--- INFORMATION PROVIDED Enclosed Below ---

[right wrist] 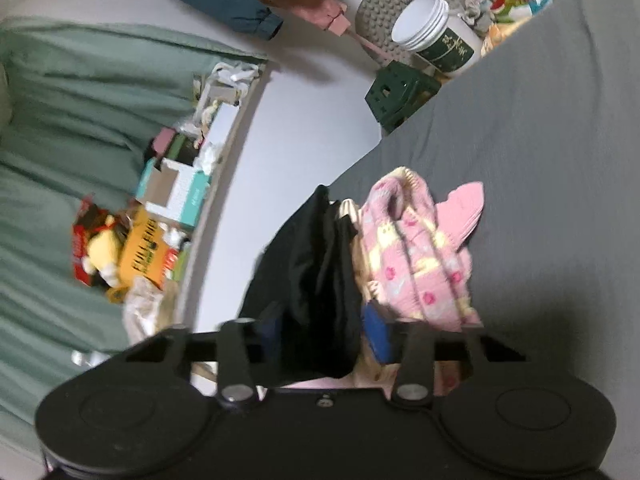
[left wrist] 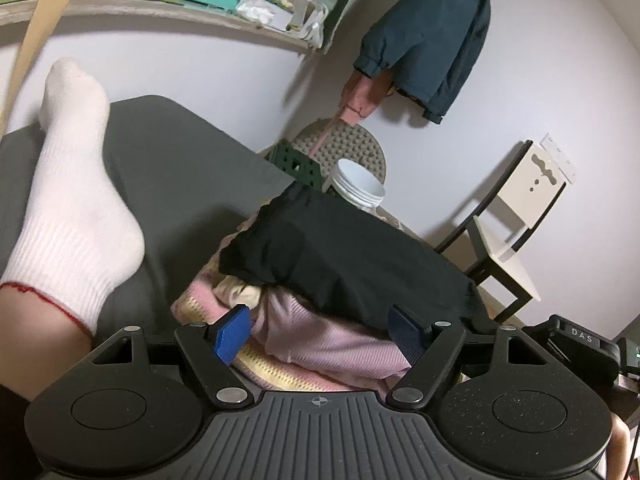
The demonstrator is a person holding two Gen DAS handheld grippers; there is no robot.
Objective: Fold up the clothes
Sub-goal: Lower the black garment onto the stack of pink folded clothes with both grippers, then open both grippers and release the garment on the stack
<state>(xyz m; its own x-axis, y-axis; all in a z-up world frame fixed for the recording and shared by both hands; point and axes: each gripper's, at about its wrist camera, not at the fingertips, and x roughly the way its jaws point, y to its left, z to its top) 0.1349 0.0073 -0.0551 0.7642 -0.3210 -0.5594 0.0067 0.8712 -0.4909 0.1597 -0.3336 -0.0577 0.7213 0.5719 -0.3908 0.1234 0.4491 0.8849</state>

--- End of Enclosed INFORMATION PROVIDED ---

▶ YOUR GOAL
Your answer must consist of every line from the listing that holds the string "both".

▶ RESPONSE TO THE EXERCISE
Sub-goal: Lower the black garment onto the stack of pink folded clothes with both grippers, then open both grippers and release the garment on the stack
<state>(xyz m; its own x-axis, y-axis; all in a z-up world frame fixed for the recording and shared by both hands; point and axes: each gripper's, at about its wrist camera, not at the fingertips, and x roughly the way its jaws point, y to its left, z to its top) 0.1349 0.0073 -0.0551 0.7642 -0.3210 -0.5594 0.0067 0.8712 -0.4909 0.1597 -0.3336 -0.0577 0.7213 0.5719 -0.3908 0.1234 0.4491 0.8849</state>

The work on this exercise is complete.